CD Extremen in Paris Transatlantic.doc
Pianist Michiel Braam runs a big band with an unmistakable Dutch accent, as its mock-phonetic bandname suggests. The music's a galloping mix of swing and Monk and neoclassicism and complete insanity, liberally seasoned with a spry sense of humour, yet somehow it sounds completely unlike the venerable (and similarly-inclined) ICP and Breuker ensembles. Like Misha Mengelberg, Braam is constitutionally averse to "leading" the band in any usual sense of the word, but he's too sunny a character to go in for Misha's stubborn perversity. Instead, he's developed a genial musical philosophy – "system", if you like, though that sounds starchy – which he calls "bonsai". Tunes are assigned to each member of the 13-piece band (to call whenever they like – even in the middle of another piece!) and there's also a large menu of miscellaneous cues to pick from. In this way, everyone gets to be a conductor and instant composer/arranger. There are parallels to Braxton's collages and Zorn's game pieces, but BBB doesn't sound like them either: best to think of bonsai as the logical conclusion of Shelly Manne's dictum that a jazz musician is someone who "never plays the same thing once".

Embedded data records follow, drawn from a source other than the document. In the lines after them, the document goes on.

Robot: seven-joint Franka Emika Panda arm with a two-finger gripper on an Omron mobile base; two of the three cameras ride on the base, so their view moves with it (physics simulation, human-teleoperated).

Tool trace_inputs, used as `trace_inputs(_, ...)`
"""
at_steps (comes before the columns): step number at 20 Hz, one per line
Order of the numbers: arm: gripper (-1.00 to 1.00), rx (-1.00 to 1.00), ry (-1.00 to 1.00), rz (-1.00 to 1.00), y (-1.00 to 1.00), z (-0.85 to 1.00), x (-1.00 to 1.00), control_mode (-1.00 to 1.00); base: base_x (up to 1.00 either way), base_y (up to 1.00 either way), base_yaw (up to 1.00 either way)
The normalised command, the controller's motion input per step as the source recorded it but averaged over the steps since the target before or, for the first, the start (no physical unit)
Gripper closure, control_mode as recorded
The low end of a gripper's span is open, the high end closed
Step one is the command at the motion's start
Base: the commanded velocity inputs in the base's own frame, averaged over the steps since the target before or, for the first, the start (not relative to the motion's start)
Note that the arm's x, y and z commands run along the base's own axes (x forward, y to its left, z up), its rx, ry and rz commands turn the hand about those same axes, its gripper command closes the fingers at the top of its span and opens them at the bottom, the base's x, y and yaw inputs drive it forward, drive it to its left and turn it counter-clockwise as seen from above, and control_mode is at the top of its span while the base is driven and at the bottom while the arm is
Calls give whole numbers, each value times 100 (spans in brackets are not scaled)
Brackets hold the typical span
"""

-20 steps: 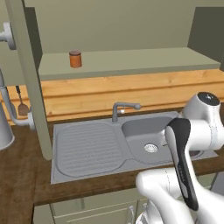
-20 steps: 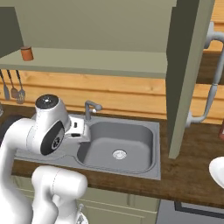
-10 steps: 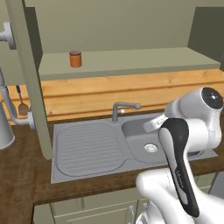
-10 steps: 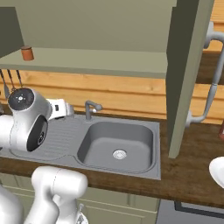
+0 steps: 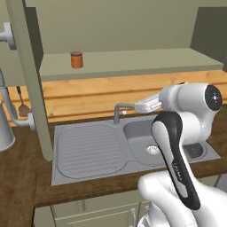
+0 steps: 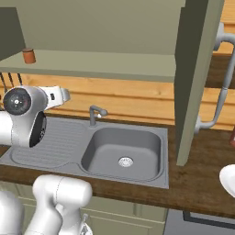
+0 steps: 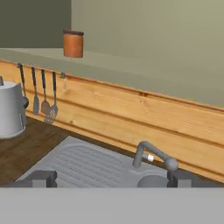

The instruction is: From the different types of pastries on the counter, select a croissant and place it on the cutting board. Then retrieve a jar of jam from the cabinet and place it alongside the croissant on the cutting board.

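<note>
Hanging over the sink (image 5: 150, 142), the gripper (image 7: 111, 178) has its two tips spread far apart with nothing between them. The jam jar (image 5: 76, 60) stands upright on the open cabinet shelf (image 5: 133, 62), well clear of the hand; its label is too small to read. The faucet (image 7: 151, 156) sits just ahead of the fingertips (image 7: 41, 178). Hanging utensils (image 7: 41, 98) and a grey kettle (image 7: 9, 109) are cut off at the left. Since half a second ago the arm's elbow has swung higher and the hand now points toward the shelf.
</note>
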Motion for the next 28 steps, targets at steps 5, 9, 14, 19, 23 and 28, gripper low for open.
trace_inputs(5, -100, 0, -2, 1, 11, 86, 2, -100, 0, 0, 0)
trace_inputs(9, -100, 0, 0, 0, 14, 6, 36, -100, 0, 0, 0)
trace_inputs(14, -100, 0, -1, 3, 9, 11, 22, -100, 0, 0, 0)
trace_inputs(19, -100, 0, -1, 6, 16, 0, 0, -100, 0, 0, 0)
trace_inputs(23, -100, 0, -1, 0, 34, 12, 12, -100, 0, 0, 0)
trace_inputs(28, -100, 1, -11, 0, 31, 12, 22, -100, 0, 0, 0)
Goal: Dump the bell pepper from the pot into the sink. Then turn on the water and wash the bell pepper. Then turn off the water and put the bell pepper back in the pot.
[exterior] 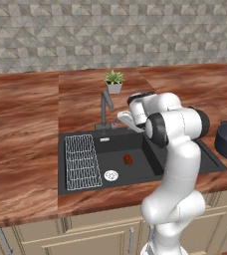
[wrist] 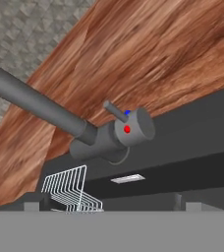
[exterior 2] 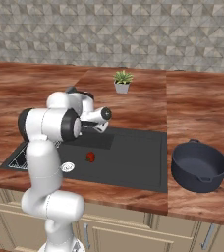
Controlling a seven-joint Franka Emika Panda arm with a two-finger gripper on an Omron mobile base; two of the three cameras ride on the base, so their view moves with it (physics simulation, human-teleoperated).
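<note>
Dump done, tap not on yet.

Small red rounded bell pepper (exterior: 128, 160) lies on floor of black rectangular recessed sink (exterior: 185, 172), near round silver drain (exterior: 111, 175); no stream visible. Dark navy round pot (exterior 2: 199, 165) sits empty on wood worktop (exterior: 21, 134). Fingers (exterior: 121, 117) spread wide, holding nothing, close by dark grey angular faucet (exterior: 105, 107), facing its lever (wrist: 115, 110). Pepper is below fingers & toward the robot, well apart. Left, I'd say: water on, wash, water off, pepper back in pot.
</note>
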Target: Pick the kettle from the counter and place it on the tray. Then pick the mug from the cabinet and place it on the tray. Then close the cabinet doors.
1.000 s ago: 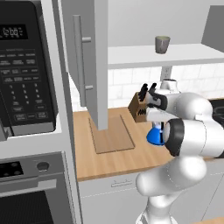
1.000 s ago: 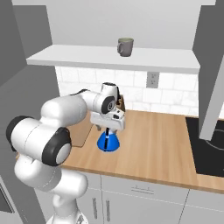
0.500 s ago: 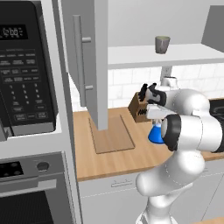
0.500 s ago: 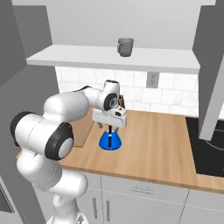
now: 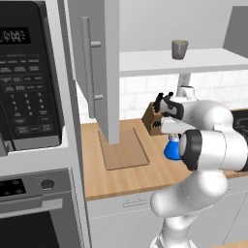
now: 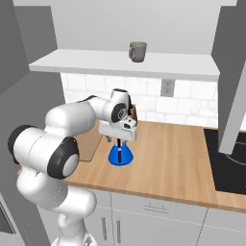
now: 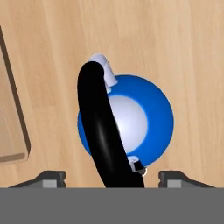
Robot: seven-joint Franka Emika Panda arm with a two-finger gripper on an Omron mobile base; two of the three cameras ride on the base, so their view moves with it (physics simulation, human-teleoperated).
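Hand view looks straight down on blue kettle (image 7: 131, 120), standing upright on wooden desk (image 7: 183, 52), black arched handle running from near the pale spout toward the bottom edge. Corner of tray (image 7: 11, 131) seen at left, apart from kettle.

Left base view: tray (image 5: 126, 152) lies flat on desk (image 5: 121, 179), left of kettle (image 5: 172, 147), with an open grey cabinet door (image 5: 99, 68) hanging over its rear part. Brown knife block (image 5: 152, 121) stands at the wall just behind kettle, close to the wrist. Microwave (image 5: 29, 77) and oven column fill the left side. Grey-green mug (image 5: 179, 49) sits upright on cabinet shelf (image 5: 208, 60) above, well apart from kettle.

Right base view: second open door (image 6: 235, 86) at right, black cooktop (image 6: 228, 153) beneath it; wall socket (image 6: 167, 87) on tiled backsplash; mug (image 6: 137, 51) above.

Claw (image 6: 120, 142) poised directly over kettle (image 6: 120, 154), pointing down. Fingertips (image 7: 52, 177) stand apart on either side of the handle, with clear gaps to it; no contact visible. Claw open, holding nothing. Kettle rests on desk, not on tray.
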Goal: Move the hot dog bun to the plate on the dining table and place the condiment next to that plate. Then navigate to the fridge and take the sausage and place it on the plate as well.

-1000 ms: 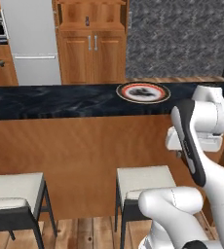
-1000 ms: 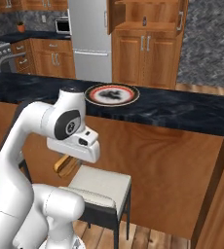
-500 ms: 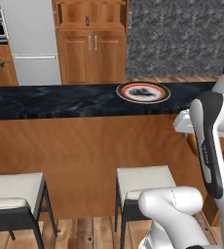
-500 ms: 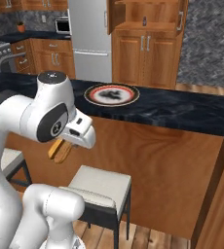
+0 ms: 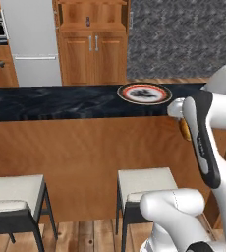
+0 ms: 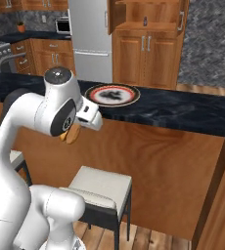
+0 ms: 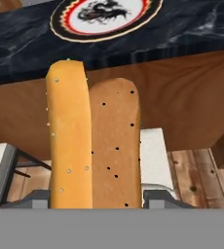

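Bun held below the table edge
The gripper (image 7: 94, 202) is clamped on a speckled tan-orange bun (image 7: 92, 141), frame centre; the plate (image 7: 104, 17), top centre, carries a dark emblem, no readable writing.

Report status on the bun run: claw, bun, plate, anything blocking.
Claw shut on the hot dog bun, carried below the dining table top. Plate on the table, nothing on it. No obstacle seen between bun and plate.

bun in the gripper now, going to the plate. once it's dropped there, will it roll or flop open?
The elongated tan-orange split hot dog bun looks rounded along its length, so it may roll a little on the shallow round plate with the reddish-brown edge. Its two halves stand close together, so it probably holds shape rather than flopping open. It looks light and soft; a hard squeeze would likely dent it.
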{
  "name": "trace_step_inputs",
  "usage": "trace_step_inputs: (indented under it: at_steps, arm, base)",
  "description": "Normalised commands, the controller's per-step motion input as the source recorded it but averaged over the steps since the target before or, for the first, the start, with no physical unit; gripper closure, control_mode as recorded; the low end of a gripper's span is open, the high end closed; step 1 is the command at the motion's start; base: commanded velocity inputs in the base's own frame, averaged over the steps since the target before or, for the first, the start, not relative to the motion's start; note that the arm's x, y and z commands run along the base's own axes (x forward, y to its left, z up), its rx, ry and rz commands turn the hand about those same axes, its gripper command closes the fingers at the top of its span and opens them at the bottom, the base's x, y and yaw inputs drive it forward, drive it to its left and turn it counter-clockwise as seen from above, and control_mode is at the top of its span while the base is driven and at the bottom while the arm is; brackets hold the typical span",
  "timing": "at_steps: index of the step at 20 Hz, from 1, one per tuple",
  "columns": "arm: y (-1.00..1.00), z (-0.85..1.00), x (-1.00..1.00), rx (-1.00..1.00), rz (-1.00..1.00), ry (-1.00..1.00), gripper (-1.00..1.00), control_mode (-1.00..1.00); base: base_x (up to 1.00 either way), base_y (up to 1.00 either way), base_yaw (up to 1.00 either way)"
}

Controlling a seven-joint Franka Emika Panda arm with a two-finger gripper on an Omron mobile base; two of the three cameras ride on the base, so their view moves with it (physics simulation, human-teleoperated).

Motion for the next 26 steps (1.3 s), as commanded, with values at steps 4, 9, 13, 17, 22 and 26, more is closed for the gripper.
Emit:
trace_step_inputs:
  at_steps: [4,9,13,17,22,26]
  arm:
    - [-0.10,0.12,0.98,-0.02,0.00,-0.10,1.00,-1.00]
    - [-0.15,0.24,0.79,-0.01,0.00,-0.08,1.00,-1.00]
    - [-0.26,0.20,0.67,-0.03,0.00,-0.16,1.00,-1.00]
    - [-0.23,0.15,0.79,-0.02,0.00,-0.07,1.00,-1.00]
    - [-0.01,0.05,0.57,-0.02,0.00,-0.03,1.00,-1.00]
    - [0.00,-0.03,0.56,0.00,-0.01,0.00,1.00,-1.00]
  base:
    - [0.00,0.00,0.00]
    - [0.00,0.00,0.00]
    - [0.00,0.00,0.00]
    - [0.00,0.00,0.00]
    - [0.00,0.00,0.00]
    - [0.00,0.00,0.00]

Extremen catches the bik bent in typically rumbustious and unpredictable form, in a concert at Amsterdam's Bimhuis. Pieces like "Michaelx" and "Erix" make conventional swing sound like you've never heard it before, reinventing it from chorus to chorus, and Braam's compositional ingenuity is evident in pieces like "Frankx", in which, as he remarks in the liners, "something like 10 different metres are played simultaneously." The players seem to take the CD's title to heart with some genuinely ferocious playing: saxophonist-clarinettist Frank Gratkowski is in particularly fiery form – listen to him tear dementedly through the south-of-the-border fantasia "Franxs" in the company of trumpeter Angelo Verploegen – and Wilbert De Joode is as always a dab hand at drawing forth elegent grotesques from his bass, taking a completely off-the-wall solo on "Wilx" that sets it alternately squealing and feebly muttering. My favourite moment, though, is saxophonist Bart van der Putten's feature,"Puttex": on the surface, the piece is a conventionally lush, emotive ballad, but the band turns it inside out, until the atmosphere becomes oppressively thick and dangerous. And though Braam might be diffident about the limelight ("apart from the fact that I make the announcements you can hardly tell I am the band leader at all"), his stamp is all over the music, not least his ability to suggest the champagne sparkle of 1930s pianists like Teddy Wilson even when he's on a rampage at the keyboard. It's a pity that Braam has never done an Anthony Braxton and put out a box set of Bik Bent Braam's performances: it'd be fascinating to hear how this most mercurial of bands refashions the material over a series of concerts.
–Nate Dorward

Concert Molde Jazz Festival
Another memorable set came from one of Holland's finest ensembles, Bik Bent Braam's big band, which presented a set that deservedly had the audience on their feet demanding more. Their range, by contemporary standards, is remarkable, signifying on every era of jazz without condescension or incongruity. Traditional big band fare of antiphonal riffs dissolved into sandstorms of amplified huffs and puffs through their instruments, then, as if guided by some unseen hand, a powerful blues episode rose up and climaxed in a spectacular cascade of splintered motifs. Through it all, the inscrutable figure of Braam sat at the piano, immaculately groomed and a study in nonchalance. His most extravagant gesture during the whole performance was to sip a mouthful of water from a plastic bottle. With moments of Willem Breuker-inspired humour it was wonderful theatre. The late Spike Milligan, a devoted jazz fan and arch humorist, would have loved it.